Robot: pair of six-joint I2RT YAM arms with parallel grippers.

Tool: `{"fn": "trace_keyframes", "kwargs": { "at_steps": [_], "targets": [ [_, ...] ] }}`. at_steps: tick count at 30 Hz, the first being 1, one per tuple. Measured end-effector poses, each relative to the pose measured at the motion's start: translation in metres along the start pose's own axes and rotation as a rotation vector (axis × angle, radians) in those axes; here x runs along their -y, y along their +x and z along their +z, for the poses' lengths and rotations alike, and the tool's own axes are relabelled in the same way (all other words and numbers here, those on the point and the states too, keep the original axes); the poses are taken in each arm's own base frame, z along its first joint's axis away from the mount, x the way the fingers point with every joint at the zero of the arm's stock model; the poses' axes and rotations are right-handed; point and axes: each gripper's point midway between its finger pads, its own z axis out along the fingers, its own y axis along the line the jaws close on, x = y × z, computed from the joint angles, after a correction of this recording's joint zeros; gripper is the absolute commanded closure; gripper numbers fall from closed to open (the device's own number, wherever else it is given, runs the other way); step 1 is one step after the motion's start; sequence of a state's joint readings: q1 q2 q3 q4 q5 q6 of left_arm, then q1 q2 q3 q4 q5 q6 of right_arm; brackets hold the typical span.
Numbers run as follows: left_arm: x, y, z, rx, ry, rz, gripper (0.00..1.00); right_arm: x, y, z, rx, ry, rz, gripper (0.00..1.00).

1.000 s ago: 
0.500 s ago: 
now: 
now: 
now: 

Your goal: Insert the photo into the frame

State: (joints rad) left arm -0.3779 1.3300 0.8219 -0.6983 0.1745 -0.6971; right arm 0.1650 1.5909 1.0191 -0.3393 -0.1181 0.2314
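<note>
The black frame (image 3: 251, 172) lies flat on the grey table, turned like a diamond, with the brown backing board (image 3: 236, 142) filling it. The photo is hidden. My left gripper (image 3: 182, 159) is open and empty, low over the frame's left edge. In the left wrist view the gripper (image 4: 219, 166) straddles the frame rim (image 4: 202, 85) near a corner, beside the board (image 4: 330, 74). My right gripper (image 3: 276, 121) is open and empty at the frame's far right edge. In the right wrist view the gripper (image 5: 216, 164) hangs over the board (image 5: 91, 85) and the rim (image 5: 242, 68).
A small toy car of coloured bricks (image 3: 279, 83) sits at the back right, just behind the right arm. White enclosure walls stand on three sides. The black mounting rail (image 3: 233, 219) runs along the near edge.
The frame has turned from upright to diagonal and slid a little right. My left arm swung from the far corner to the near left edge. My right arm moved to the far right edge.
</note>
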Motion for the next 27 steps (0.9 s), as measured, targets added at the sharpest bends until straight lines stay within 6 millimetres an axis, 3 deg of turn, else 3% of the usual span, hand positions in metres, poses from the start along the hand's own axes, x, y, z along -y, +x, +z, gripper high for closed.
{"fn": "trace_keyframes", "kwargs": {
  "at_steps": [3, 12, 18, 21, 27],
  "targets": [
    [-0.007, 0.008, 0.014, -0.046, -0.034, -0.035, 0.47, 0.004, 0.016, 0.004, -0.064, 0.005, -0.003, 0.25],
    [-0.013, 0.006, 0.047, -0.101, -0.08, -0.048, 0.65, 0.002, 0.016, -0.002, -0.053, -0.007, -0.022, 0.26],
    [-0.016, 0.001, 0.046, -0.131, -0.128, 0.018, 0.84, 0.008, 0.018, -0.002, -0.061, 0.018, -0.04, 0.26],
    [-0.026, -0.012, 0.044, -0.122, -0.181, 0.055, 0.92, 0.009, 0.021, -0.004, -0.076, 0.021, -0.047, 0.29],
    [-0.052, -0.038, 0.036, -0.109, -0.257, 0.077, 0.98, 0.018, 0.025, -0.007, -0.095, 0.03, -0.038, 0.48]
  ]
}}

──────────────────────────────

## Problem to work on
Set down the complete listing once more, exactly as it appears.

## Task answer
Robot: pair of six-joint I2RT YAM arms with parallel grippers.

Tool: `{"fn": "trace_keyframes", "kwargs": { "at_steps": [_], "targets": [ [_, ...] ] }}`. at_steps: tick count at 30 Hz, the first being 1, one per tuple. Measured end-effector poses, each relative to the pose measured at the motion's start: translation in metres along the start pose's own axes and rotation as a rotation vector (axis × angle, radians) in those axes; here x runs along their -y, y along their +x and z along their +z, for the poses' lengths and rotations alike, and the tool's own axes are relabelled in the same way (all other words and numbers here, those on the point and the states too, keep the original axes); the poses are taken in each arm's own base frame, z along its first joint's axis away from the mount, x the way the fingers point with every joint at the zero of the arm's stock model; the poses' axes and rotations are right-handed; point and axes: each gripper's point midway between its finger pads, its own z axis out along the fingers, its own y axis along the line the jaws close on, x = y × z, computed from the joint angles, after a correction of this recording's joint zeros; gripper is the absolute commanded closure; gripper numbers fall from closed to open (the device's own number, wherever else it is given, runs the other way); step 1 is one step after the motion's start; sequence of a state's joint readings: q1 q2 q3 q4 q5 q6 of left_arm, then q1 q2 q3 q4 q5 q6 of right_arm; brackets hold the typical span.
Numbers run as follows: left_arm: x, y, z, rx, ry, rz, gripper (0.00..1.00); right_arm: x, y, z, rx, ry, rz, gripper (0.00..1.00).

1.000 s ago: 
0.500 s ago: 
now: 
now: 
now: 

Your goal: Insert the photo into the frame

State: (joints rad) left arm -0.3779 1.3300 0.8219 -0.6983 0.1745 -0.6971; right arm 0.1650 1.5909 1.0191 -0.3393 -0.1181 0.2314
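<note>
The black frame (image 3: 251, 172) lies flat on the grey table, turned like a diamond, with the brown backing board (image 3: 236, 142) filling it. The photo is hidden. My left gripper (image 3: 182, 159) is open and empty, low over the frame's left edge. In the left wrist view the gripper (image 4: 219, 166) straddles the frame rim (image 4: 202, 85) near a corner, beside the board (image 4: 330, 74). My right gripper (image 3: 276, 121) is open and empty at the frame's far right edge. In the right wrist view the gripper (image 5: 216, 164) hangs over the board (image 5: 91, 85) and the rim (image 5: 242, 68).
A small toy car of coloured bricks (image 3: 279, 83) sits at the back right, just behind the right arm. White enclosure walls stand on three sides. The black mounting rail (image 3: 233, 219) runs along the near edge.
The frame has turned from upright to diagonal and slid a little right. My left arm swung from the far corner to the near left edge. My right arm moved to the far right edge.
</note>
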Motion for the next 27 steps (0.9 s), as measured, targets added at the sharpest bends until straight lines stay within 6 millimetres an axis, 3 deg of turn, else 3% of the usual span, hand positions in metres, poses from the start along the hand's own axes, x, y, z along -y, +x, +z, gripper high for closed.
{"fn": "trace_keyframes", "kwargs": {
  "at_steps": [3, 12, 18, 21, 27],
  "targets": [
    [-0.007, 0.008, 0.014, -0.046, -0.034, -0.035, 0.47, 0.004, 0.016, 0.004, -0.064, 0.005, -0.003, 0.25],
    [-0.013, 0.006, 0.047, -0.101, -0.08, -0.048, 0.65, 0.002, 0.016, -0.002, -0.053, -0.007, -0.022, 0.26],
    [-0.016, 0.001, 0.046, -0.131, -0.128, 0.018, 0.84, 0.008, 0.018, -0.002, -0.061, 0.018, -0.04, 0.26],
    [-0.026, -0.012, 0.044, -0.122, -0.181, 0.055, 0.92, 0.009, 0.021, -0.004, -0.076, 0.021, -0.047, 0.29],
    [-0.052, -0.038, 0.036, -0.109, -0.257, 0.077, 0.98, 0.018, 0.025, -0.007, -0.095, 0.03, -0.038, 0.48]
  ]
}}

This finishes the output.